Here’s a crispy and chewy cornmeal pizza crust recipe that happens to taste deliciously like cornbread! This recipe is no-knead, easy to prepare, and unbelievably versatile. It’s thick, crusty and golden –and if you want, these can be made into flatbreads, breadsticks and more. You can even cook them on a skillet or on a grill –perfect in the summer with fresh corn, parmesan cheese, and some dash of paprika.

the best cornmeal pizza dough crust recipe using canned corn

Here’s why I love this recipe

  • vegan – no eggs, milk or butter required for the pizza dough
  • only 7 ingredients
  • healthier and has more fiber than traditional pizza crust recipes thanks to the corn puree
  • easy to prepare and no kneading required
  • a fun twist on the classic cornmeal pizza crust
  • can be made ahead of time
What You'll Find in this Post:
1. Here’s why I love this recipe
2. Ingredients Used to Make Cornmeal Pizza Crust
3. Equipment
4. More Recipes with Corn (HERE)
5. Step by Step Guide
6. How to Make Cornmeal Pizza Crust Healthier
7. Note on Substitutions
8. Final Tips
9. More Bread Recipes (HERE)
10. The Best Cornmeal Pizza Crust Recipe using Canned Corn Puree

Ingredients Used to Make Cornmeal Pizza Crust

**I’ve linked some of these ingredients to amazon.com to give you an idea of what they are, but you should also be able to find them in your local grocery store (usually, the baking aisle, or the natural & organic food section). They are also affiliate links, which means that I earn a commission as an Amazon Associate if you decide to purchase the items. The price will be the same for you, link or no link 🙂

  • Bread Flour – I used bread flour for this recipe (I use King Arthur Bread Flour most), which I prefer and highly recommend for the best texture and structure. Please read the note on the substitution section below if using other flours.
  • Instant Yeast – you can find instant yeast in the baking section near the flours.

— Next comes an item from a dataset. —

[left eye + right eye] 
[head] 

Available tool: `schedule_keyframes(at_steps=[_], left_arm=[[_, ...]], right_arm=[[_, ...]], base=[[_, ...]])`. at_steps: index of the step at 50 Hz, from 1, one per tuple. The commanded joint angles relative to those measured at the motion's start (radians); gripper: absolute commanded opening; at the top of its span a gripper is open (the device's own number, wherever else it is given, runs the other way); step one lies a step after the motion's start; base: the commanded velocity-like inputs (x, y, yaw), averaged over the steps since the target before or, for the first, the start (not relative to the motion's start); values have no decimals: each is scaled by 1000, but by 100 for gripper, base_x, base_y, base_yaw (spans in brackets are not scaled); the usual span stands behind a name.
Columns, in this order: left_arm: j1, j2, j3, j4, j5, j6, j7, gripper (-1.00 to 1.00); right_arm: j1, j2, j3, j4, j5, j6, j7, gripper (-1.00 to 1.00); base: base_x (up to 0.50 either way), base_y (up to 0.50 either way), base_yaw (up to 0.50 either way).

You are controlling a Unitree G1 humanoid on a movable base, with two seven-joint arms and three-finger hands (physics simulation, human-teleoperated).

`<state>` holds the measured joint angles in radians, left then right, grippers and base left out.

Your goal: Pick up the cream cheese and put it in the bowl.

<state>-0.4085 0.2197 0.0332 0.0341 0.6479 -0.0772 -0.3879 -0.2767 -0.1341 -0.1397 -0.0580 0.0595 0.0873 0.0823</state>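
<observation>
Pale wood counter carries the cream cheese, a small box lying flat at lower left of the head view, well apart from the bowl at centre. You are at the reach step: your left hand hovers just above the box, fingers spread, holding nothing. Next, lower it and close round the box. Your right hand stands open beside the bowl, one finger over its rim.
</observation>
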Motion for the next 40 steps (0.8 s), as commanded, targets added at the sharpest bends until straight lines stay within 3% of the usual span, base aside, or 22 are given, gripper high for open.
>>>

My favorite is SAF Instant Premium Yeast, which works quickly and consistently produces great results. I recommend using instant yeast over active yeast for this recipe since active yeast (unlike instant yeast) needs to be activated in water, which we don’t add until the very end.
The Best Cornmeal Pizza Crust Recipe - with Canned Corn Puree - Cornmeal Pizza Crust
Premium Saf-instant Yeast
  • Sugar – I used raw cane sugar, but you can use regular granulated white sugar, or healthier alternatives like coconut, date, or maple sugars which are less processed and more natural. I also sometimes like to use honey powder.
    • For yeasted breads, I would not recommend using sugar-free substitutes such as monk fruit sweetener or stevia powder since they can cause the bread to not rise properly. If you prefer a lower sugar recipe, you’re welcome to leave out the sugar. The bread might taste slightly plain, but it will not significantly impact the shape or texture of the bread.
  • Salt – Pink Himalayan salt is what I have at home, so it’s what I use, but you can use any kind for this recipe.
amazon link whole kernel corn no salt added
No Salt Added Canned Corn
  • Corn – we’ll need whole kernel corn for this recipe. I used canned corn, but the corn can be from fresh, or from frozen. Read below to see how you should prep the corn depending on which you use:
    • Canned Corn – For best results, drain and rinse the corn with water before using. It’s best if you can find a “no salt added” corn. If you’re using regular (salt added) corn, you can also adjust by using just half of the salt that’s called for in the recipe.
    • Frozen Corn – cook the frozen corn in the microwave or over stovetop at least until it’s thawed or warm.
    • Fresh Corn – Remove the corn kernels from the corn using a sharp knife. Since the corn will be cooked with the bread, there’s no need to pre-cook the corn before using.
    • Cooked Corn – no prep required on this one 🙂
  • Corn Meal, any kind – in this recipe, the corn meal is optional, since we’re already using a lot of corn puree. The corn meal is just used to add some additional texture, and it can be subbed with equal amounts of bread flour.
  • Olive Oil – I like using light olive oil since it has a neutral flavor, but you can also any cooking oil of your choice like coconut oil, or avocado oil instead

Equipment

  • I used a KitchenAid Stand Mixer with a dough hook to knead the dough. You’re also welcome to use a bread machine, or knead the dough by hand.
The Best Cornmeal Pizza Crust Recipe - with Canned Corn Puree - Cornmeal Pizza Crust
KitchenAid Stand Mixer

More Recipes with Corn (HERE)

The Best Cornmeal Pizza Crust Recipe - with Canned Corn Puree - Cornmeal Pizza Crust
The Best Cornmeal Pizza Crust Recipe - with Canned Corn Puree - Cornmeal Pizza Crust
Honey Jalapeño & Cheese Cornbread Rolls Recipe
The Best Cornmeal Pizza Crust Recipe - with Canned Corn Puree - Cornmeal Pizza Crust
The Fun Breakfast Bagel! Cornbread Bagels Stuffed With Cream Cheese
The Best Cornmeal Pizza Crust Recipe - with Canned Corn Puree - Cornmeal Pizza Crust
Savory “Cornbread” Steamed Buns with a Korean Cheese Corn Filling
The Best Cornmeal Pizza Crust Recipe - with Canned Corn Puree - Cornmeal Pizza Crust
Yeasted Cornbread Recipe (Vegan Sandwich Bread Made with Canned Corn)

Step by Step Guide

How to Make Cornmeal Pizza Crust

STEP 1

The Best Cornmeal Pizza Crust Recipe - with Canned Corn Puree - Cornmeal Pizza Crust

Prepare corn puree*** by blending the corn kernels in a mini blender until creamy.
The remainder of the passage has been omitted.